Si les échanges de cette nation avec le dehors sont libres, ce n’est plus dans la circulation nationale, mais dans la circulation générale, que chacun verse ses produits et puise ses consommations. Il n’a point à se préoccuper si ce qu’il livre à cette circulation générale est acheté par un compatriote ou un étranger ; si les bons qu’il reçoit lui viennent d’un Français ou d’un Anglais ; si les objets contre lesquels il échange ensuite ces bons, à mesure de ses besoins, ont été fabriqués en deçà ou au delà du Rhin ou des Pyrénées. Toujours est-il qu’il y a, pour chaque individu, balance exacte entre ce qu’il verse et ce qu’il puise dans le grand réservoir commun ; et si cela est vrai de chaque individu, cela est vrai de la nation en masse.
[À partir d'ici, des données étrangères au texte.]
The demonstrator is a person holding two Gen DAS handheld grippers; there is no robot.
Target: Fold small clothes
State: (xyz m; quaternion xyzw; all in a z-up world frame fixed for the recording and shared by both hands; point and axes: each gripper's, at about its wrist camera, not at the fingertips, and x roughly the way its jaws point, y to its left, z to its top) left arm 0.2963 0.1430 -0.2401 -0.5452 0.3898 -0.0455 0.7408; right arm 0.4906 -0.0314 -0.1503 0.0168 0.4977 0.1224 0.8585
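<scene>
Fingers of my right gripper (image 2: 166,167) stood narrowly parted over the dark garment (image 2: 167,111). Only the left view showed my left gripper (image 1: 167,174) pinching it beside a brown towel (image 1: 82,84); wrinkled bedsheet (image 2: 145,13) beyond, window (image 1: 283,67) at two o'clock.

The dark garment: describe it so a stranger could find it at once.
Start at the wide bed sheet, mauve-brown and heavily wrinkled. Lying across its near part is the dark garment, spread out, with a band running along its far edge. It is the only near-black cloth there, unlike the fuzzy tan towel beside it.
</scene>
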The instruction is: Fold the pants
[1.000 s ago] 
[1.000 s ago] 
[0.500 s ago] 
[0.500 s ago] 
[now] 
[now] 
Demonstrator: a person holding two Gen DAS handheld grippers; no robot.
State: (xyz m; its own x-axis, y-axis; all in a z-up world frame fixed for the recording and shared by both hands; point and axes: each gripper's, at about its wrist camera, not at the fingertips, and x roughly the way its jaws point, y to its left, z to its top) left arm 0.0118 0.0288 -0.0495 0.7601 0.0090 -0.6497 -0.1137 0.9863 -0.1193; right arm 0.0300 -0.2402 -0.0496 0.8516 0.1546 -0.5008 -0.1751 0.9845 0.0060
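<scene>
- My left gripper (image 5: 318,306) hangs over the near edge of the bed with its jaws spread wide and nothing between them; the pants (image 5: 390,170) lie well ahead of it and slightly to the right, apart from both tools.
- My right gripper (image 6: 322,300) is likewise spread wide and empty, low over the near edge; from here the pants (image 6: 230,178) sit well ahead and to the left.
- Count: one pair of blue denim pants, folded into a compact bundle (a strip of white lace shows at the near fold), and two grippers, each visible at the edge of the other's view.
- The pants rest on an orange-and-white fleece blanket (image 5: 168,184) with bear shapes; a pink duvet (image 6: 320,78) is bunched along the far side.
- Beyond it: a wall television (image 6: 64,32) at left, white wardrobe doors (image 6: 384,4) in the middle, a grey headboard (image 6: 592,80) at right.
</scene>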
La seule différence entre les deux cas, c’est que, dans le dernier, chacun est en face d’un marché plus étendu pour ses ventes et ses achats, et a, par conséquent, plus de chances de bien faire les uns et les autres.

On fait cette objection : Si tout le monde se ligue pour ne pas retirer de la circulation les produits d’un individu déterminé, il ne pourra rien retirer à son tour de la masse. Il en est de même d’un peuple.

Réponse : Si ce peuple ne peut rien retirer de la masse, il n’y versera rien non plus ; il travaillera pour lui-même.